Do you think this abandoned cigarette has herpes? cuz I'm tempted.
I'm having sex on a snuggie, yes i stopped to text you
one of the cashiers from Kroger is eating at my kitchen table and nobody knows why.
Found out that no one else got Christmas bonuses...and you said nothing good could come from sleeping with my boss.
Restaurants Roasting People Who Gave Them Negative Yelp Reviews (25 Pics)
You basically told your boyfriend at the time you were going to shit in his hands.
And I meant every ounce of it.
dude, i turned on the light and asked if they were ok and they STILL didn't stop. Most determined sex EVER.
Some kids in a school bus just saw me jacking off in my car. This is how 89% of children find out about sex.
We went to IKEA super baked wearing fake mustaches. You?
Rule of thumb; if you ask me if my tits are fake you will not get to touch them.
Woman Posts Harassing DMs From Creep Online, Now He’s Upset Because People Told His Mom
He looks like he's going to feed me a taco and then stab me. It's probably a good idea he's a lawyer
This girl braided my pubes while i was asleep. Now i cant get them undone.

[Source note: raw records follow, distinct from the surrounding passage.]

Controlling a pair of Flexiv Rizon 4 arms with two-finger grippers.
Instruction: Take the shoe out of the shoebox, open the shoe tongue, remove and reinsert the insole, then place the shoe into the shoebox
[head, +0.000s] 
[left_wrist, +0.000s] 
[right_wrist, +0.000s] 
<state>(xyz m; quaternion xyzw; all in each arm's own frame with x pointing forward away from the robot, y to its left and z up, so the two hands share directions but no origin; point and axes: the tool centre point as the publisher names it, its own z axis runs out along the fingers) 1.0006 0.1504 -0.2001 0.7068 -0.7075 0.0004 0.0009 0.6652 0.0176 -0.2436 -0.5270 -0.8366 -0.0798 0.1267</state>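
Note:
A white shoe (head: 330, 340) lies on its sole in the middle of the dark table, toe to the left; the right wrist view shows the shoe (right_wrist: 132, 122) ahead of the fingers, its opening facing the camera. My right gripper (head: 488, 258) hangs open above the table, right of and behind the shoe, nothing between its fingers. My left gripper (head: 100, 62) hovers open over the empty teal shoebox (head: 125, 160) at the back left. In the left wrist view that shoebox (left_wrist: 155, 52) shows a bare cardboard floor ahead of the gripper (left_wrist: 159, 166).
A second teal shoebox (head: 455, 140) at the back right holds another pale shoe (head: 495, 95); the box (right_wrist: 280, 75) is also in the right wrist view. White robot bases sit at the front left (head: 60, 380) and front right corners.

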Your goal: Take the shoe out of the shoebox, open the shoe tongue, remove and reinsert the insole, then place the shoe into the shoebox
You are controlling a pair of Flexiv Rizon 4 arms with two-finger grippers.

When that bartender tried to tell us he sang like Sade, I knew it was time to go
It's official. I'm gonna fuck hot art class guy. But this won't be like hot Samsung guy. I'm gonna make sure I follow through this time.
I need a sign that says “please don’t make plans with me if I’ve had two or more drinks. I will regret them. I will have bitter feelings towards you. Then I will cancel and feel guilty.”
That married penis I’ve been riding offered to pay off my student loans. I was going to break it off because he has lousy stamina. Is being debt free worth putting up with mediocre sex?